Westpac Banking Corp. has reported a decline in net profit attributable to owners for fiscal year 2024, which decreased from A$7.20 billion to A$6.99 billion. This represents a negative trend in net income, which might raise concerns among investors regarding the company's profitability. However, it is important to note that net interest income increased from A$18.32 billion to A$18.75 billion, indicating a growth in earnings from lending activities.

On the other hand, the annual non-interest income saw a decline from A$3.33 billion to A$2.84 billion. This drop suggests that Westpac may be facing challenges in generating revenue from non-lending services, which could impact overall financial performance negatively.

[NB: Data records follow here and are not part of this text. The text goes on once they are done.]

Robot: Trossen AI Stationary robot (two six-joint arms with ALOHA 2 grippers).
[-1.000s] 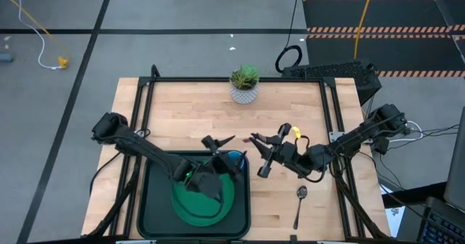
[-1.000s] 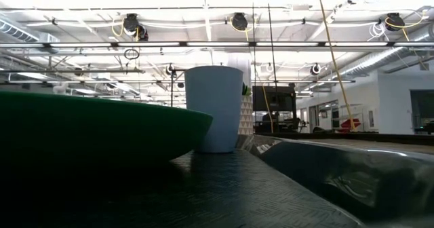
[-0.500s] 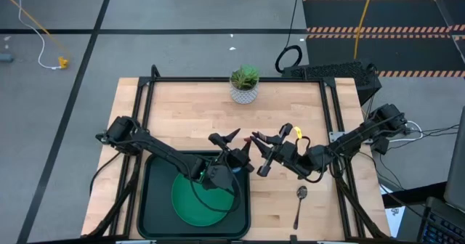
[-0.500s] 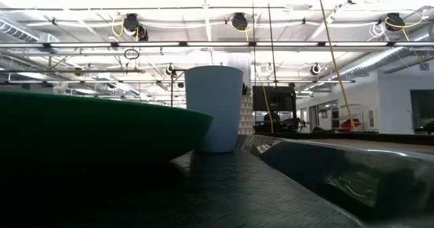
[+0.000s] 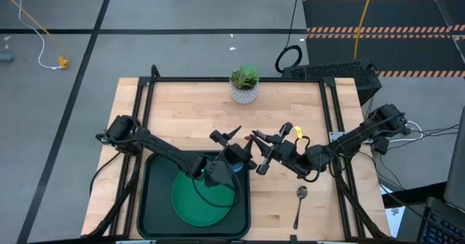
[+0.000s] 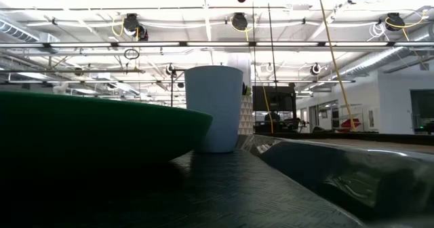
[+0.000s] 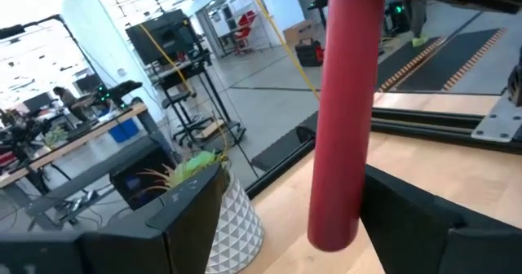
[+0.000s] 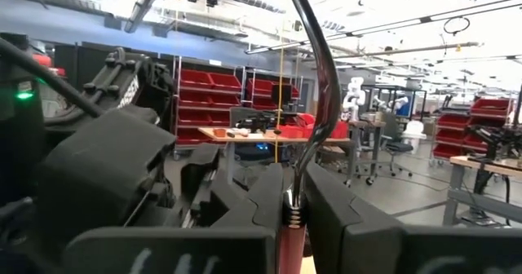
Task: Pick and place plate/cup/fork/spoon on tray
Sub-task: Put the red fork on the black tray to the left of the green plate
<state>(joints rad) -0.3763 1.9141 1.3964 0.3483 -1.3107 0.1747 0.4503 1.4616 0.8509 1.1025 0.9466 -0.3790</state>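
Observation:
The green plate (image 5: 202,202) and the light-blue cup (image 5: 237,162) sit in the dark tray (image 5: 149,200); the low view shows the plate (image 6: 102,129) and the cup (image 6: 214,109) standing upright on the tray floor. My right gripper (image 5: 263,151) is shut on the red-handled fork (image 7: 347,103), above the table by the tray's far right corner. My left gripper (image 5: 236,145) is open above the cup. Its fingers (image 7: 188,217) stand on either side of the fork's handle without touching it. The silver spoon (image 5: 299,204) lies on the table to the tray's right. My right gripper pinches the fork between its two fingers where the red handle meets the metal neck (image 8: 289,218). The fork is lifted clear of the table. Its handle's free end (image 7: 330,233) reaches toward my left gripper, and the tines are out of frame.
A white patterned plant pot (image 5: 245,84) stands at the table's far edge, behind both grippers. Bare wood lies between the pot and the tray and right of the spoon.
My left gripper has risen off the plate and gone toward the table's right and far side, to the fork in my right gripper. It stays open, now around the red handle. The plate, hidden before, lies uncovered in the tray.

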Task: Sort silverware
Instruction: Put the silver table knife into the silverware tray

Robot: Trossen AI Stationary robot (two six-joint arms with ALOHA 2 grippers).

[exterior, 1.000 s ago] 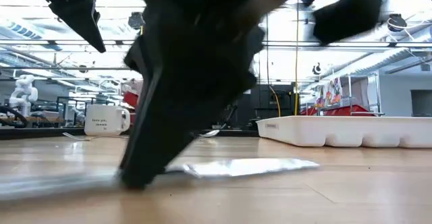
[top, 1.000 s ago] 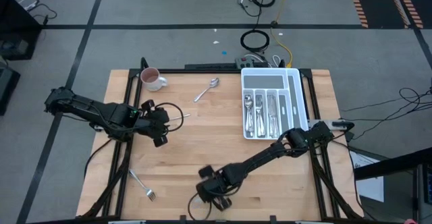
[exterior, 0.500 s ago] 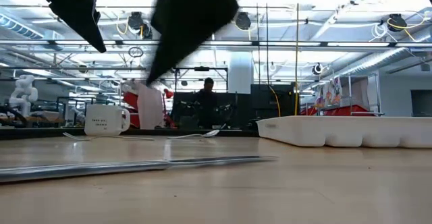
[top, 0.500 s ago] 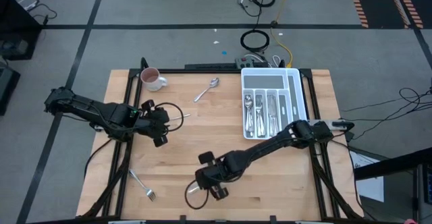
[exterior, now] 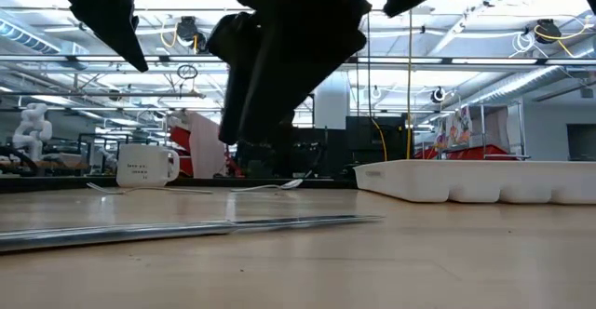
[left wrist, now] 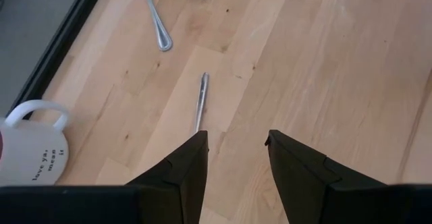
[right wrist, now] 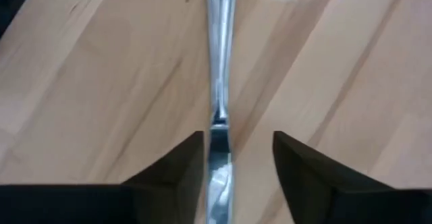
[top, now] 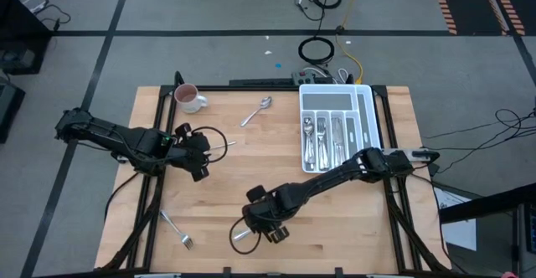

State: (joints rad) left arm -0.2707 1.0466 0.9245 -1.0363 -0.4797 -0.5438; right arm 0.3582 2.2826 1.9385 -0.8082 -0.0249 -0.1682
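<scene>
Since a second ago my right gripper (top: pixel 266 225) has lifted off the knife (right wrist: pixel 217 82) and spread its fingers; it now hangs released above the knife, which lies flat on the counter (top: pixel 251 169) near the 6 o'clock edge, apart from both fingers. My left gripper (left wrist: pixel 236 150) hovers released at 9 o'clock over a thin utensil (left wrist: pixel 200 102). A spoon (top: pixel 257 110) lies at 12 o'clock, a fork (top: pixel 176 229) at 7 o'clock. More silverware (top: pixel 322 140) sits in the tray (top: pixel 366 115) at 2 o'clock. A mug (top: pixel 188 98) stands at 11 o'clock.
</scene>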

In a positive sign for investors, the bank announced a substantial increase of A$1 billion to its share buyback program. This move may indicate that the company believes its shares are undervalued and seeks to enhance shareholder returns. Additionally, fully franked ordinary dividends increased by 6%, with a final dividend of 76 cents per share, bringing total ordinary dividends to 151 cents per share.

The increase in dividends suggests that despite the decline in profit, Westpac aims to maintain a strong return for its shareholders. Overall, while the decrease in net profit and non-interest income is concerning, the bank's positive moves in share buybacks and dividend increases could help mitigate some investor fears.